Koalas are at the centre of a perfect storm that threatens their survival, according to Kevin Evans, CEO of the New South Wales National Parks Association.
Numbers are a fraction of what they were and the species is slipping away, he says.
Writing in the Guardian, Evans says University of Queensland scientists were part of a team that found in mid-December that Australia was performing worst of all developed countries on Earth in protecting its ecoregions (areas containing broadly similar habitat).
The researchers identified Australia’s temperate forests – the koala’s home – as a “crisis ecoregion” where habitat loss is greatest.
Evans says, “In 2016 koalas were sighted for the first time in decades at Mt Kembla, Wollongong and in Kosciuszko national park in New South Wales.
“Although these sightings are a source of hope, it’s important we don’t get lulled into a false sense of security about the extent to which nature, including koalas, is threatened in Australia. We have serious work to do to protect our unique plants and animals.”
Evans says the world’s focus is on climate change, which isn’t surprising as it threatens to alter our entire environment as rainfall patterns change, temperatures rise and extremes become more common. Many species are finding their habitats shrinking – for example, polar bears in the rapidly vanishing Arctic sea ice.
“Amid this climate emergency, species extinctions have largely been pushed out of mind.
“Of course the issues are intertwined as climate change can cause extinctions. In July the Bramble Cay melomys (a rodent) was reported as the first animals to have been made extinct primarily due to climate change.

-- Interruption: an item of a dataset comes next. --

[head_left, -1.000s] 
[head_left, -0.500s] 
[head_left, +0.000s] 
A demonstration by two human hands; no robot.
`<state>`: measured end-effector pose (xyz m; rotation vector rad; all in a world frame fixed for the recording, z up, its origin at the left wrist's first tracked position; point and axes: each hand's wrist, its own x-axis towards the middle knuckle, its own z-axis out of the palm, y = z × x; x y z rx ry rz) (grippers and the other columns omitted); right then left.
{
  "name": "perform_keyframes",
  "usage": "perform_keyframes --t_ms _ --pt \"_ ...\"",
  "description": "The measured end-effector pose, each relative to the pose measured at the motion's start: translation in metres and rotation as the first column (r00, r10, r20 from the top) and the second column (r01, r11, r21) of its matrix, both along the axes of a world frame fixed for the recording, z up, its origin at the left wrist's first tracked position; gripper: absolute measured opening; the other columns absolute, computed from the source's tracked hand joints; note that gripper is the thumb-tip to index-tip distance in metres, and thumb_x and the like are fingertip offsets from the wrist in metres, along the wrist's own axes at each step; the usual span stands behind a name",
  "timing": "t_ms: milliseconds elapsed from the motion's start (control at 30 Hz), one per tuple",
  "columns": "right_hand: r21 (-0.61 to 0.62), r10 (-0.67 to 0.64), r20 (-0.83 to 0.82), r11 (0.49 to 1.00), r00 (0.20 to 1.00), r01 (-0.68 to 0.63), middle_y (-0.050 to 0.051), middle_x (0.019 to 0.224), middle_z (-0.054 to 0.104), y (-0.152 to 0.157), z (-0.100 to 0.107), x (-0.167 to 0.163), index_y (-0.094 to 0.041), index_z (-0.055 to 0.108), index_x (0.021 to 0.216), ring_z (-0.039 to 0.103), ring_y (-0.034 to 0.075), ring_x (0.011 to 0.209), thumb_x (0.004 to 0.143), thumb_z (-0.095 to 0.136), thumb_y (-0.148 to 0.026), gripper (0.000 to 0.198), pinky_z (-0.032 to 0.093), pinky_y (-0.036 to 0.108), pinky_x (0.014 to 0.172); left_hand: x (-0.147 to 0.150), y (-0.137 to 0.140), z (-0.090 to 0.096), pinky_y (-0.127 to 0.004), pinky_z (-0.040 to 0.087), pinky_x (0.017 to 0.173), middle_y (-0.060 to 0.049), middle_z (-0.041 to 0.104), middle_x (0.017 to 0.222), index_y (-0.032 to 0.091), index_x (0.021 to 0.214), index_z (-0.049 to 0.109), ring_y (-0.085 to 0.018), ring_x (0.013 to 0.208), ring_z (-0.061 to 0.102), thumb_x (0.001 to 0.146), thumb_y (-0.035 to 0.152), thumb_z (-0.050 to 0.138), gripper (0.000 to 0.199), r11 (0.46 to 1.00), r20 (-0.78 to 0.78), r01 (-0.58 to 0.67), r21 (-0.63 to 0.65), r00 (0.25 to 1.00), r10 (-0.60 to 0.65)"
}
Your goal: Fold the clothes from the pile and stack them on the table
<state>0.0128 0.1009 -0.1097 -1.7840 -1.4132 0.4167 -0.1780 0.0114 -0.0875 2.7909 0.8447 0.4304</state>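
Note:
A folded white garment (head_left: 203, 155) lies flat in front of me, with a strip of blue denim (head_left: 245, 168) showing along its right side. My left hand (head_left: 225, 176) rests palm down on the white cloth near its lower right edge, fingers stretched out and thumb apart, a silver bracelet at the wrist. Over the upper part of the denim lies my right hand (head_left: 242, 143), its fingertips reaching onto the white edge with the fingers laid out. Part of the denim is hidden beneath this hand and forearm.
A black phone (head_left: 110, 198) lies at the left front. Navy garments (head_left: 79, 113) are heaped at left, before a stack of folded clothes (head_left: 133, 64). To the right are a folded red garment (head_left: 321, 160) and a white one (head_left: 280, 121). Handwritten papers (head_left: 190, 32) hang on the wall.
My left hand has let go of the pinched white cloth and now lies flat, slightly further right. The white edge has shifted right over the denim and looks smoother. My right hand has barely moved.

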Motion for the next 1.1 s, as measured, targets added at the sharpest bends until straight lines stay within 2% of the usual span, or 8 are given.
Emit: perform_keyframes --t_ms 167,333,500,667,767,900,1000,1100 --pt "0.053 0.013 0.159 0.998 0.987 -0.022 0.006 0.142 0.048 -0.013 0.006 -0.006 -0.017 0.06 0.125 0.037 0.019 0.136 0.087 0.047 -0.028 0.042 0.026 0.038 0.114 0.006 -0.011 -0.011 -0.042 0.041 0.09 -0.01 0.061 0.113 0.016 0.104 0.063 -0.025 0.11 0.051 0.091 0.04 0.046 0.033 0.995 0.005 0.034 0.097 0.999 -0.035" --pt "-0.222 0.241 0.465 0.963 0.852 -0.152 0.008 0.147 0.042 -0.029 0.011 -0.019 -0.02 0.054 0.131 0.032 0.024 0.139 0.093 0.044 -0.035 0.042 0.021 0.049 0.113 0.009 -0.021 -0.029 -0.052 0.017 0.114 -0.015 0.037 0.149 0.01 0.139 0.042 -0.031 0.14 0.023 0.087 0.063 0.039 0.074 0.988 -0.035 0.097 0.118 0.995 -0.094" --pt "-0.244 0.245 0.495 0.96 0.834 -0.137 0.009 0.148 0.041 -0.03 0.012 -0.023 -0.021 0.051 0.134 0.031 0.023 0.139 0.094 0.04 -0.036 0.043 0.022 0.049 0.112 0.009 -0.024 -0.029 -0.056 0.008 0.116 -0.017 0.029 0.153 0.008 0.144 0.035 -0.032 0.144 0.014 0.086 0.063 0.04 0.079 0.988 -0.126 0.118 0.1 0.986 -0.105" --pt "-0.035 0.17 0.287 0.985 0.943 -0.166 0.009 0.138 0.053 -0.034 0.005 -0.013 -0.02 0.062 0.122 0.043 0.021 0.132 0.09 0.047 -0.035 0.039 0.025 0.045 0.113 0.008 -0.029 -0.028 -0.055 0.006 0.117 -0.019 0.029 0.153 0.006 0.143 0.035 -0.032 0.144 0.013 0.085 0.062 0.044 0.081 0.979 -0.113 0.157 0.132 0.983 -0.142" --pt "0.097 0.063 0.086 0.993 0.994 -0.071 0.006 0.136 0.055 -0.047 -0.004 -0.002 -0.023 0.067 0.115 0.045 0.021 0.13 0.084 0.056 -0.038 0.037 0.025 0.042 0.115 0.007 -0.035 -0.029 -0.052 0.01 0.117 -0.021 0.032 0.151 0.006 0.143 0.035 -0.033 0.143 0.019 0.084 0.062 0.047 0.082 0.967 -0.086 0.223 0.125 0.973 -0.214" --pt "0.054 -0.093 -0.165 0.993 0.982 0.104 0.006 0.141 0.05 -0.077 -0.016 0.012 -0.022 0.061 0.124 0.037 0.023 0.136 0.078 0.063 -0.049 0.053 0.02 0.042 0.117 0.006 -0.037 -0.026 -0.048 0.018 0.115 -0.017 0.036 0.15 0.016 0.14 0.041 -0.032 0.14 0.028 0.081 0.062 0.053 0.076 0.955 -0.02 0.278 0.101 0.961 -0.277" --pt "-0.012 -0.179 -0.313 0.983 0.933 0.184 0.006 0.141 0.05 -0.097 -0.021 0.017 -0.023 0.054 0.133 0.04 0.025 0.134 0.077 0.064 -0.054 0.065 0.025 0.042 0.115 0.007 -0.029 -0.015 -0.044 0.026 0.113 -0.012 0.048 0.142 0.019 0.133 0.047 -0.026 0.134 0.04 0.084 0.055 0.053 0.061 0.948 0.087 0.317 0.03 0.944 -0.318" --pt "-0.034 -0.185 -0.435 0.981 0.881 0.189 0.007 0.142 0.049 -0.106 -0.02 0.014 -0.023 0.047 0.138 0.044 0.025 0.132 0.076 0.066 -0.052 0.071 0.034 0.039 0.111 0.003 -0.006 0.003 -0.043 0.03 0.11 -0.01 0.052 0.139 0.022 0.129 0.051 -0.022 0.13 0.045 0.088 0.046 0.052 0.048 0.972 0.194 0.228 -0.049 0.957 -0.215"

“In its case, its single-island habitat had been repeatedly inundated by rising sea levels destroying native vegetation and ultimately the species itself.
“And of course climate change threatens to exacerbate and amplify other threats to species like bushfires and heatwaves.”
But in the short-term, he warns, human destruction of habitat is a much greater threat to species.
That is why the koala, as a species inhabiting a crisis ecoregion, is not faring so well.
“Historical accounts describe large numbers of koalas being seen regularly in the late 1800s in NSW. In 1921, 200,000 koala pelts passed through Sydney and in 1924 2m pelts were exported from eastern Australia.
“Yet now all koala populations, bar a few in eastern Australia, are in decline – some sharply so. The most recent estimate of 329,000 in Australia (36,000 koalas in NSW) is seen as optimistic: koala numbers are a fraction of what they were and the species is slipping away.”
Evans points the finger at the New South Wales and Queensland state governments, as well as the national authorities.
Changes to land clearing laws have devastated bushland in Queensland and history threatens to repeat itself in NSW with Mike Baird’s conservative government recently passing its land-clearing legislation, he says.
“Much remaining high-quality koala habitat is either on private land, at risk of clearing, or in state forests and subject to ever more intense state-sanctioned logging.”
Urban development is eating into koala habitat up and down the coast. Following the destruction of their habitat, koalas are vulnerable to dog attacks or being hit by vehicles as they spend more time on the ground.
Koalas are one of the few animals whose plight the government finds it hard to ignore. The federal government, in fact, has a “koala diplomacy” strategy based on giving high-profile individuals like Barack Obama and Vladimir Putin a photo opportunity with the marsupial. It’s intended to project the image of Australia as a safe, friendly, cuddly neighbour.
“The NSW government is developing a ‘whole of government’ koala strategy and asking for community feedback on planning issues and its Saving Our Species conservation strategy.
“At a federal level, the National Koala Conservation and Management Strategy expired in 2014. Word is that a new strategy is in the pipeline but at the moment we’re flying blind.”
Evans maintains the best way to protect koalas is straightforward. He points out the scientists who identified the crisis ecoregion problem also identified the solution: large, well-connected protected areas.
“Only by protecting and connecting remaining koala habitat can the government enact meaningful conservation. Everything else is tinkering round the edges.”
Protecting the koala is a litmus test for Australian conservation, he says.
“Only by demonstrating that it can effectively protect koalas can we have any confidence that the government can protect the rest of Australia’s extraordinary wildlife that doesn’t share the koala’s high profile.”